A Stick To Be Beaten With
national |
miscellaneous |
news report
Monday November 04, 2002 12:15 by M60
Twenty seven years ago today the Provisional IRA launched a strike against members of the Official IRA and Republican Clubs in Belfast.
The Blanket
29 October 2002
A Stick To Be Beaten With
By Anthony McIntyre
Twenty seven years ago today the Provisional IRA launched a strike
against members of the Official IRA and Republican Clubs in Belfast.
On the opening night of the assault - a Wednesday - an unarmed
Official IRA member, Robbie Elliman, was shot dead in McKenna's Bar
in the Markets and 16 others were kneecapped in a city wide
offensive. The Sticks, as they were known, did not take matters lying
down. They were old hands at the feuding game who, for the most part
since their ceasefire of May 1972, had reserved their weapons for use
against republicans whether of the Provisional IRA or INLA variety.
During the ensuing feud they claimed the lives of two innocent
civilians and a brace of Sinn Fein members, one of whom was later
acknowledged by the Provisional IRA to have been one of its
volunteers. Yet despite their penchant for internecine fighting, the
Officials seemed to follow the dictum of Terence MacSwiney, always
managing to endure more than they were ever able to inflict.
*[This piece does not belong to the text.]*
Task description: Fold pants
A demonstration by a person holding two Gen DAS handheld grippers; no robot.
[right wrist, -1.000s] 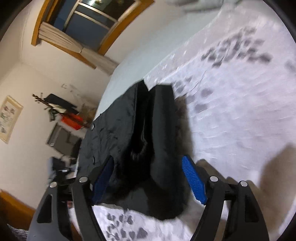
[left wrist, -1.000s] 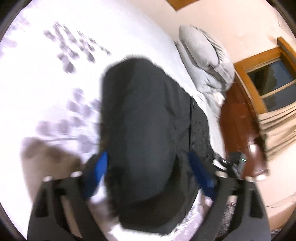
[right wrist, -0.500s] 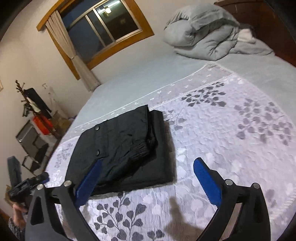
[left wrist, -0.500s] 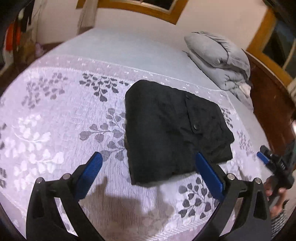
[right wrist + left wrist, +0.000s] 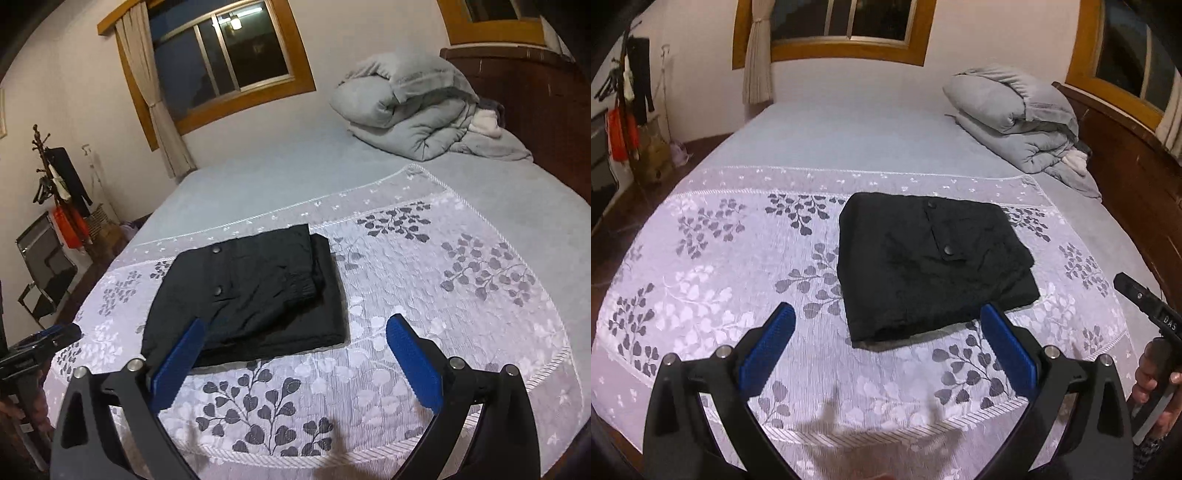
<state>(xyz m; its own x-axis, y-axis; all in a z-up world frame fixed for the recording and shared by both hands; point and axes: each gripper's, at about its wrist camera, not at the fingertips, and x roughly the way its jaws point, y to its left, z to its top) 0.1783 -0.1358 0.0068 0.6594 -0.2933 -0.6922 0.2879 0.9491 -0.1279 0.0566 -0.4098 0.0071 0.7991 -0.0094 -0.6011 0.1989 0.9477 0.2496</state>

Both sides sought to out kill each other, and respect for civilian
safety was an impediment all too readily dispensed with. The Official
IRA shot dead Owen McVeigh as he ran through his home trying to
escape two of their armed members. The Provisional IRA killed 6 year
old Eileen Kelly while trying to assassinate one of her relatives.
People were gunned down at bus stops, in their homes, playing
snooker, or at their place of work as nationalist Belfast was gripped
for two weeks by ferocious bloodletting.
At the outbreak I was far removed from all of this being 'safely'
ensconced within the newly erected walls of Magilligan Prison just
one week short of my release. Unfortunately, as Alan Judd
argues 'believing and feeling ourselves to be part of a tradition
profoundly affects how we behave.' Consequently, I thought attacking
other republicans was a good thing. A teenager, stupefied by a self-
induced belief in the potency of Provisional IRA leadership
infallibility, I offered little resistance while slipping into that
life of obedience so well described by Adolf Eichmann 'in which one's
creative thinking is diminished.' Some years would pass before Pat
McGeown - who had been active during the feud - would painstakingly
persuade me to purge such notions from my mind. His portrait now
adorns a wall in my room - a reminder not to slip again.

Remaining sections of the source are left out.